重要なのは何か 私たちは、粒子の発生をゼロに抑えるために、短波長の赤外線素子や石英セラミックスを使用したヒーターを開発しました。ウェーハ全体の温度均一性は±0.1℃以内であり、設定温度の再現性もショットごとに±0.2℃です。このシステムはクラス1~100の清浄室で使用可能で、24時間365日稼働でき、出力の変動幅は5%未満です。温度の上昇速度は10℃/秒であり、熱的制約を超えることなくサイクルタイムを短縮できます。
なぜこれがTSV処理に適しているのか TSVの製造プロセスは、リソグラフィ、エッチング、リーナー処理、シード処理、電着処理から成り立っており、その間にフォトレジストの焼成が行われます。毎回同じ条件で焼成を行う必要があります。つまり、溶剤を除去するためのソフトバーン、マスクを固定するためのハードバーン、そしてビアストックを保護するための丁寧な冷却処理が必要です。私たちのヒーターは、バッチごとにウェーハを正確な温度曲線上に保持します。これにより、寸法の精度が向上し、欠陥が減少し、計画しやすい歩留まりが得られます。また、エネルギー消費も削減されます。設定温度に迅速に到達し、オーバーシュートを防ぎながらその温度を維持できます。

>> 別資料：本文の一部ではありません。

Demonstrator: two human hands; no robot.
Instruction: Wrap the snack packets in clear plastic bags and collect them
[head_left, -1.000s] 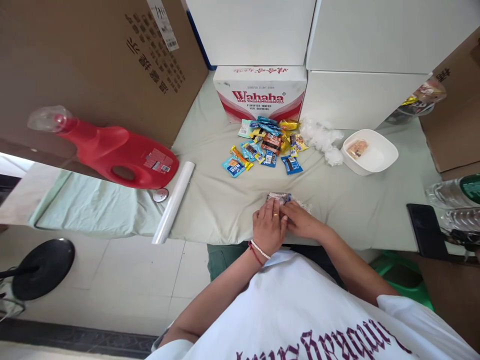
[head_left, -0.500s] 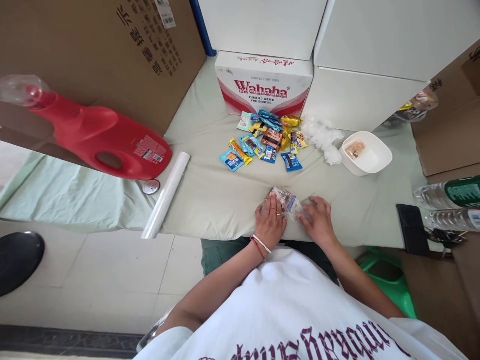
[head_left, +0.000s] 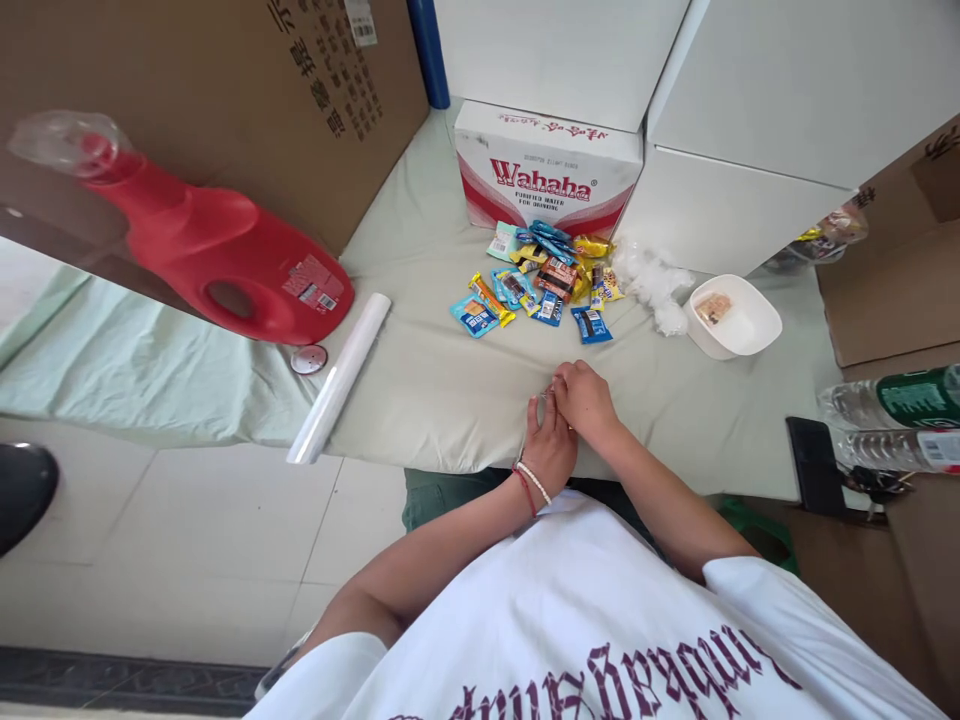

準備が必要なもの この装置には、専用の電源供給装置と清浄なガス供給装置が必要です。古いクラスターツールに組み込む場合は、機械的なキットやファームウェアの調整が必要になります。ヒーター、チャック、シールド全体の熱的制約を考慮して計画する必要があります。短時間の試運転を行って最適な条件を見つけ出せば、その後はプロセスが安定して続きます。